En quête d’un ensemble émouvant
Travailler l’interface entre l’architecture et l’urbain hérités de la modernité
Sevran, Ile-de-France, France

Julien Bailly

Directeur(trice) : Boris Bastianelli
Référent(e) : Marco Stathopoulos

Travailler l’interface entre l’architecture et l’urbain
Dans un contexte post-covid, il me semble, aujourd’hui, indispensable de retrouver des espaces de sociabilité en ville par le biais d’une métamorphose de la symbiose entre l’architecture et l’urbanisme. Pour faire face à la perte de repères urbains due notamment à la métropolisation accélérée de ces dernières années, la nécessité d’espaces à même d’être éprouvés, contemplés, habités, doit désormais prendre une place importante dans la conception des projets urbains et architecturaux. En prenant place dans cette réalité, il est essentiel de repenser ces espaces afin d’apporter un "ensemble urbano-architectural" vecteur d’émotions.

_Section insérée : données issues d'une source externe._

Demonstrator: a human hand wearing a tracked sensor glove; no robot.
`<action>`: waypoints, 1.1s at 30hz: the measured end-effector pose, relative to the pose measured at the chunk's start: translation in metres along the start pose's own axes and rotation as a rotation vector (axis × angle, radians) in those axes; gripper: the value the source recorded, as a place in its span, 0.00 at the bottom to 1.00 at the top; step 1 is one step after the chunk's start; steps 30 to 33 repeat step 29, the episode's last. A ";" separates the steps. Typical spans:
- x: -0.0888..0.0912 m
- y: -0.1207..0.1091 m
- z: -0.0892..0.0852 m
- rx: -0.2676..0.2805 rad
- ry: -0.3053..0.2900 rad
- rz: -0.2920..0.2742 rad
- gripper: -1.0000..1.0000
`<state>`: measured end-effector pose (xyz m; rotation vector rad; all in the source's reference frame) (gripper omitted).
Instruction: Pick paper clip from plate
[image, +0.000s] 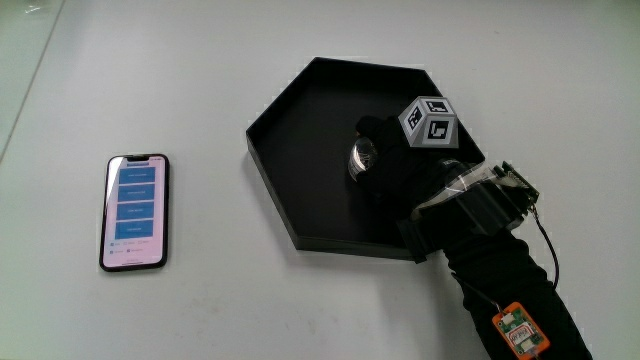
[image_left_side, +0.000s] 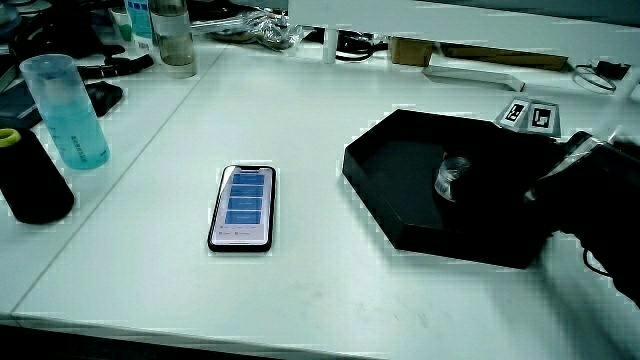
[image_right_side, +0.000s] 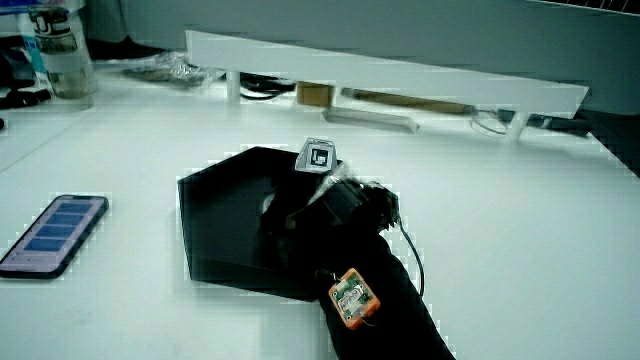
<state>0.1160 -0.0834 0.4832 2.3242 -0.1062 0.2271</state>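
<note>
A black hexagonal plate (image: 300, 150) lies on the white table; it shows in both side views (image_left_side: 390, 170) (image_right_side: 220, 215). The hand (image: 378, 152) in its black glove reaches into the plate from the rim nearest the person, with the patterned cube (image: 430, 121) on its back. Its fingers curl around a small shiny paper clip (image: 363, 157) just above the plate's floor. The clip also glints in a side view (image_left_side: 451, 178). The glove hides most of the clip.
A smartphone (image: 135, 211) with a lit blue screen lies flat on the table beside the plate. At the table's edge in a side view stand a blue translucent cup (image_left_side: 65, 110), a black cylinder (image_left_side: 30, 175) and a bottle (image_left_side: 172, 35). A white partition (image_right_side: 400, 75) borders the table.
</note>
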 end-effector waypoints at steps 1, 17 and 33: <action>0.000 0.000 0.000 -0.001 0.003 0.000 1.00; 0.018 -0.003 0.016 0.046 0.058 -0.018 1.00; 0.054 -0.011 0.036 -0.010 0.094 -0.036 1.00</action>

Vers une urbanité moderne renouvelée
L’approche purement scientifique, rationnelle et normée de la plupart des espaces urbains modernes marque généralement, selon moi, une dissonance avec des programmes architecturaux cherchant de plus en plus à porter de l’intérêt à l’usager, à l’Homme. Au-delà de mon attachement pour les réalisations modernes, il me semble intéressant d’intervenir sur ces opérations d’aménagement urbain d’après-guerre ayant durablement transformé le paysage français. De plus, si, aujourd’hui, nous portons un regard sévère sur le moderne, il me semble que cela est plus dû à son urbanité vieillissante plutôt qu’à son architecture. Repenser et innover la symbiose entre ces 2 pans d’un projet en y accordant le même soin et les mêmes principes concernant ce qu’ils peuvent offrir aux usagers, permettrait d’engendrer de nouveaux ensembles cohérents et vecteurs d’une sensibilité pouvant être éprouvés par ces dits usagers. Prendre en considération, au sein des projets urbains et architecturaux, la question du sensible, des émotions, des sensations, associées aux espaces, apporterait une véritable attention à l’échelle de l’Homme et engendrerait ainsi une refonte de l’espace public et des espaces de sociabilité.

L’espace émouvant : une méthode d’action
La question du sensible n’étant pas étrangère au domaine de l’architecture, il est judicieux, selon moi, de se pencher sur ce qui a été fait vis-à-vis de la considération des sensations / des émotions. Les modernes et néo-modernes par extension ont, à mon sens, travaillé leurs espaces afin d’en faire de véritables catalyseurs d’émotions, via une recherche profonde des ambiances, de la poétique de l’espace, mais aussi de la qualité de celui-ci. À partir de ces références et de ce travail, il est pertinent, selon moi, de formuler l’hypothèse comme quoi lisser le seuil qui peut exister entre l’architecture et l’urbain, pourrait provoquer un enchevêtrement disposant de toutes les qualités indispensables pour la production d’un ensemble émouvant. L’approche du sensible serait donc, dès lors et selon moi, une méthode d’action concernant la réhabilitation des espaces urbains.